We were among the first 100 newsrooms in the country to sign on. That wasn't a hard call.
I started this publication because I believe Alexandria deserves journalism that takes it seriously — independent, community-powered reporting on city government, development, public safety, and daily life, free for everyone, always. No paywall. No advertising. No outside agenda. Just honest local news, answerable to neighbors. Answerable to you.
That's not a business model most people would call obvious. But it's the right one for this city, and I've never doubted it.
Here's what I've come to understand about why local news matters, and why I keep showing up to do this work:
The decisions that most directly affect your daily life are made locally. Who sits on the school board. What gets built on the waterfront. How your tax dollars get spent. Where public safety resources go. None of that makes national headlines. All of it shapes your life. Local reporters — the ones embedded in their communities, attending the meetings, reading the budgets, knocking on the doors — are the ones keeping civic leaders honest. Without them, accountability doesn't just weaken. It disappears at the level where it matters most.
Local newsrooms also do something no algorithm can replicate. We tell the stories that define a place — its identity, its culture, its history. We create the shared set of facts that allows neighbors to disagree without disconnecting. In a national media environment that too often sorts people into camps, local news is common ground. It's where the story isn't red versus blue. It's what's happening right here, and what it means for your family.
That's why Local News Day exists. And that's why, when the organizers came looking for early partners, I didn't hesitate.
The goals for today are ambitious: 1 million new subscriptions and email signups for local newsrooms nationwide, 2 million Americans driven directly to local news websites, and more than 1 billion social media impressions. Those are national numbers. Our number is simpler — we want more Alexandria residents reading The Alexandria Brief by the end of today than were reading it this morning.
Local news works best when it's part of the fabric of the community it serves. Every reader, tip, conversation, and subscription helps make that possible. Which brings me to you.
Today, I'm asking you to take one — or all — of these steps:
Forward this. Send this newsletter to one person in Alexandria who isn't reading us yet. A neighbor. A coworker. Someone who keeps meaning to stay more informed but hasn't found the right place to start.
Become a paid supporter.

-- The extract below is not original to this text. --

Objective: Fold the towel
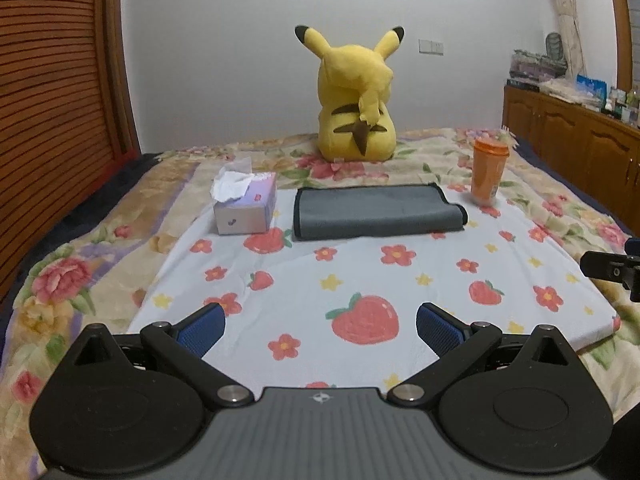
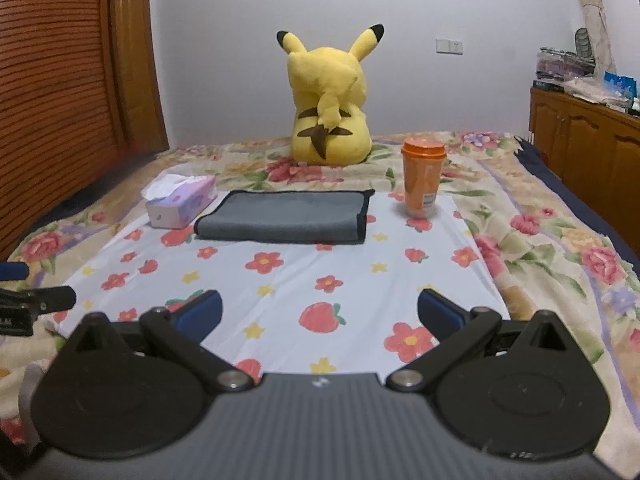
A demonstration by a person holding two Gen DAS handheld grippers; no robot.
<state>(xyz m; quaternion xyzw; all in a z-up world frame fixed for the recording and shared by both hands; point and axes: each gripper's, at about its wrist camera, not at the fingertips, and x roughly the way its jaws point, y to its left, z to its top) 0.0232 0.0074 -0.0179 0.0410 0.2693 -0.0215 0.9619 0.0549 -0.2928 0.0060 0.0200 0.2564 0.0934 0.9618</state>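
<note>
A grey towel with a black edge lies folded in a flat rectangle at the far end of a white strawberry-print cloth on the bed. It also shows in the right wrist view. My left gripper is open and empty, low over the near part of the cloth, well short of the towel. My right gripper is open and empty too, beside the left one. A part of the right gripper shows at the right edge of the left wrist view.
A tissue box stands left of the towel and an orange cup right of it. A yellow plush toy sits behind on the floral blanket. A wooden cabinet runs along the right, a slatted wooden door on the left.
</note>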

The Alexandria Brief is free for everyone, always — and that's only possible because some readers choose to invest in it. If that's you, today is a great day to make it official.

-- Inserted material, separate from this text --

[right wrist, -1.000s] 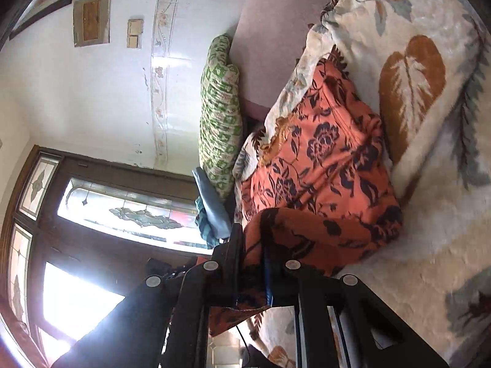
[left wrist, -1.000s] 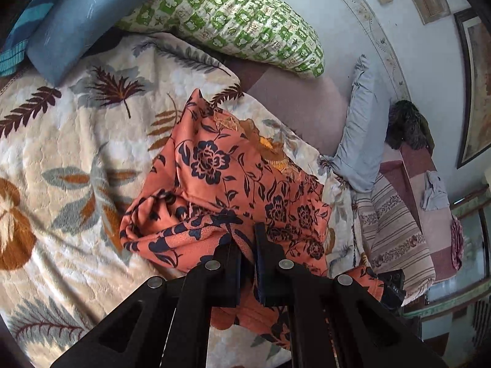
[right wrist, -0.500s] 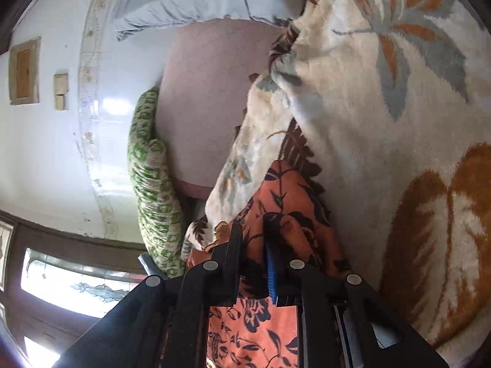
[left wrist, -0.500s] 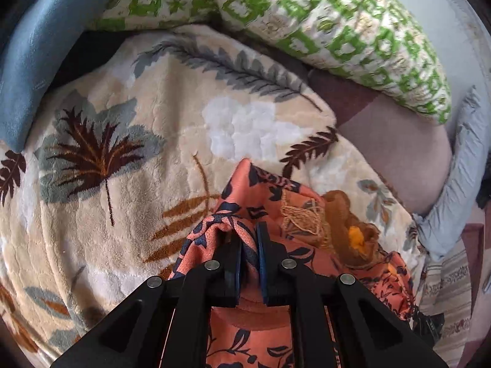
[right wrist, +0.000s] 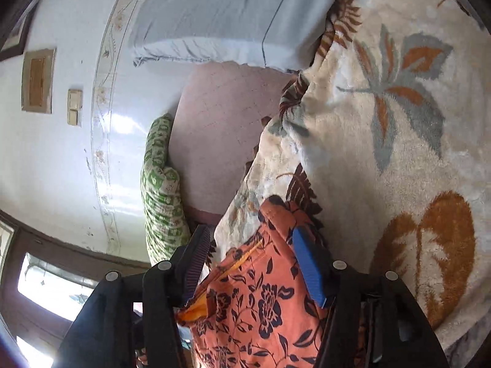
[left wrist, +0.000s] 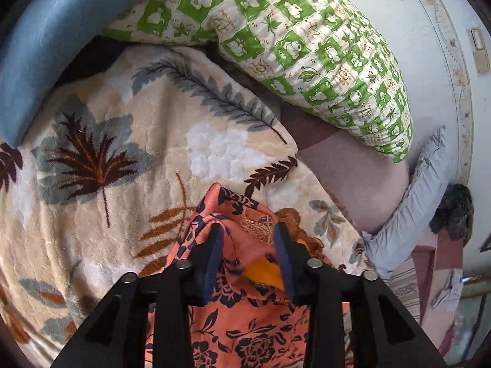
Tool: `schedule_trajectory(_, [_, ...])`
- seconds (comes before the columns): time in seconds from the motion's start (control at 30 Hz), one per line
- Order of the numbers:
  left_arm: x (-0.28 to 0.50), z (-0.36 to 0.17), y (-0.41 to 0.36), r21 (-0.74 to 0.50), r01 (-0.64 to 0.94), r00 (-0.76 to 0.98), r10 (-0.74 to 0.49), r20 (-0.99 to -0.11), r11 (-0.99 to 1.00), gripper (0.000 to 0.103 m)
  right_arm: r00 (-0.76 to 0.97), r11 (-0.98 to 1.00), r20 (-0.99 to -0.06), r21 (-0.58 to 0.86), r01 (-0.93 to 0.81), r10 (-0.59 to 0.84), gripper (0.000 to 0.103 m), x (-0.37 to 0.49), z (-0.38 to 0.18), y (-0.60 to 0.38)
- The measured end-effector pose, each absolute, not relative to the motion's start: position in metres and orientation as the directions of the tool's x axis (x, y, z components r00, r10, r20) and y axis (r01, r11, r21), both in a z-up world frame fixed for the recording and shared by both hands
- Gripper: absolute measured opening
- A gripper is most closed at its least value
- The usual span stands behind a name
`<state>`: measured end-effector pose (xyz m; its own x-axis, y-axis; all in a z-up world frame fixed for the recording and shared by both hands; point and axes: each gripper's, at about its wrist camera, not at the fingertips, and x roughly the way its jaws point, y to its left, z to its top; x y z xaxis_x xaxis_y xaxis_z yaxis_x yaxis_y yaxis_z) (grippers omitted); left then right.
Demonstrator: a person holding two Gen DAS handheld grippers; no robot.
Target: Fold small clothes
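An orange garment with dark blue flowers lies on a cream leaf-print blanket. Its far edge with a lace neckline lies between my left fingers. My left gripper is open, jaws apart over that edge. In the right wrist view the same garment lies on the blanket. My right gripper is open, with the garment's far corner lying loose between its fingers.
A green-and-white checked pillow and a blue pillow lie beyond the blanket. A pale grey pillow rests at the right by the white wall. A pink sheet shows past the blanket's edge.
Both grippers carried the garment's edge forward over itself, lowered it onto the blanket, and have now opened, letting the cloth go.
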<state>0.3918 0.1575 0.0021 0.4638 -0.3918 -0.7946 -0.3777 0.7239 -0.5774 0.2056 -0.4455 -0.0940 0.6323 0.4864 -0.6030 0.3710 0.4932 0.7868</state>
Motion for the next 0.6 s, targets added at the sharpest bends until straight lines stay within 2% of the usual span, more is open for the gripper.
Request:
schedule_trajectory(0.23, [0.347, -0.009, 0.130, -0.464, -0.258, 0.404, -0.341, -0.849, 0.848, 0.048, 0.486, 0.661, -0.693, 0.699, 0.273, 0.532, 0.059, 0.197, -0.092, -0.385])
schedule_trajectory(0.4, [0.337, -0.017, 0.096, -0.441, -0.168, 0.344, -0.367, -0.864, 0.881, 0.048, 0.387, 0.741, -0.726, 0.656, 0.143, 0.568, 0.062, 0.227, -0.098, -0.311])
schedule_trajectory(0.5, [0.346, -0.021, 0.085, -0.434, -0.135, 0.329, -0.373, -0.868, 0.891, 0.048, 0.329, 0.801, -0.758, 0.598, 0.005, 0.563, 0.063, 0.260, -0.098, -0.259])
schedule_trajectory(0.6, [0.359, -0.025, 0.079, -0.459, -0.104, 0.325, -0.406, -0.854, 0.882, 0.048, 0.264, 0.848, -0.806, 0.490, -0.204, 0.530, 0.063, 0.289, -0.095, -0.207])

Subscribe. If someone forwarded you this and you're not yet on our list, welcome. Sign up and get Alexandria's news delivered to your inbox every weekday.

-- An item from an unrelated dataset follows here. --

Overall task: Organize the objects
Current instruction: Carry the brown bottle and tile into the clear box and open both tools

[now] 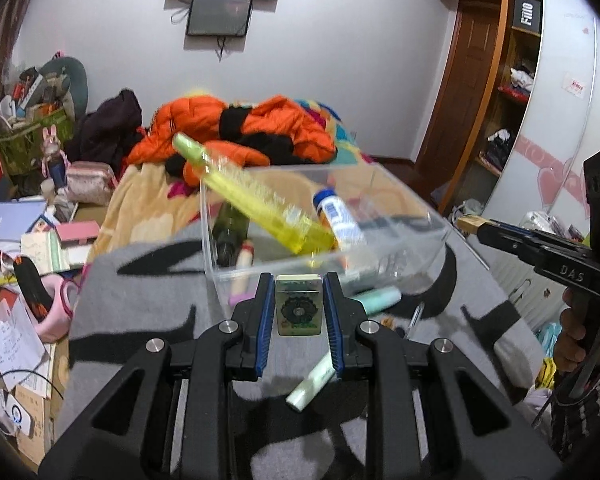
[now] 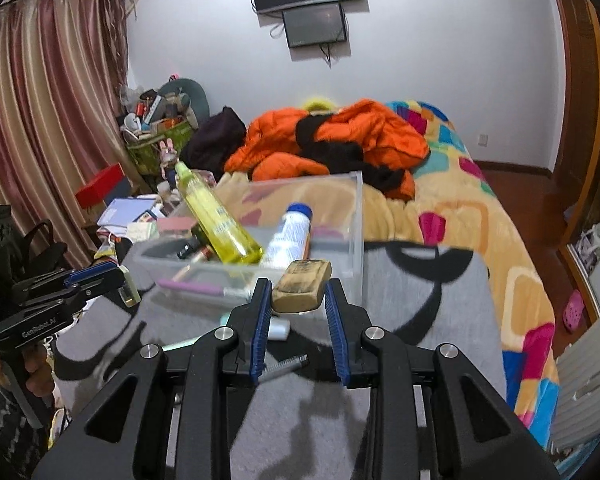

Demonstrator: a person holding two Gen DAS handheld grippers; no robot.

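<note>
Left gripper (image 1: 299, 304) clamps small green-labelled box (image 1: 299, 309) just before clear plastic bin (image 1: 428, 216); right gripper (image 2: 298, 300) pinches tan eraser-like block (image 2: 302, 286) at bin's near wall. Yellow bottle (image 1: 260, 196), white bottle (image 1: 338, 218) already binned; mint tubes (image 1: 312, 386), pen remain outside on grey blanket (image 1: 140, 300).

clear bin (image 1: 412, 216) on blanket (image 1: 148, 300), ahead of both grippers. inside it: spray bottle (image 1: 252, 196) leaning over the left wall, capped bottle (image 1: 336, 216) to its right, dark bottle (image 1: 228, 232) behind and below. small flat bottle (image 1: 299, 305) between fingers of left gripper (image 1: 299, 300), just before the near wall. block (image 2: 302, 286) between fingers of right gripper (image 2: 300, 304) (tilted), at the bin's near corner. tube (image 1: 312, 386) on blanket beneath left gripper. jacket (image 1: 236, 128) heaped beyond the bin.
</note>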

Follow us on social media. Find us at @alexandriabrief on Facebook, Instagram, Bluesky, and X.
And if you have family or friends in other cities who've lost touch with their local press, send them to localnewsday.org. The Local News Finder lets anyone search by ZIP code, city, or state to discover verified local newsrooms near them — and subscribe, donate, or follow directly from there.
If you want to take it further here in Alexandria, our friends at Bloom Labs — an official Local News Day partner — are hosting free community pop-ups this weekend featuring The Alexandria Brief alongside fellow local newsrooms ALXnow and Theogony. Saturday, April 11, find them at St. Elmo's Coffee Pub in Del Ray from 8:30 to 11 a.m. Sunday, April 12, they'll be at the Old Town North Farmers' Market from 9 a.m. to 1 p.m. and at the Four Mile Run Farmers' Market from 9 a.m. to 1 p.m.
Stop by if you're out. But start here. Start local.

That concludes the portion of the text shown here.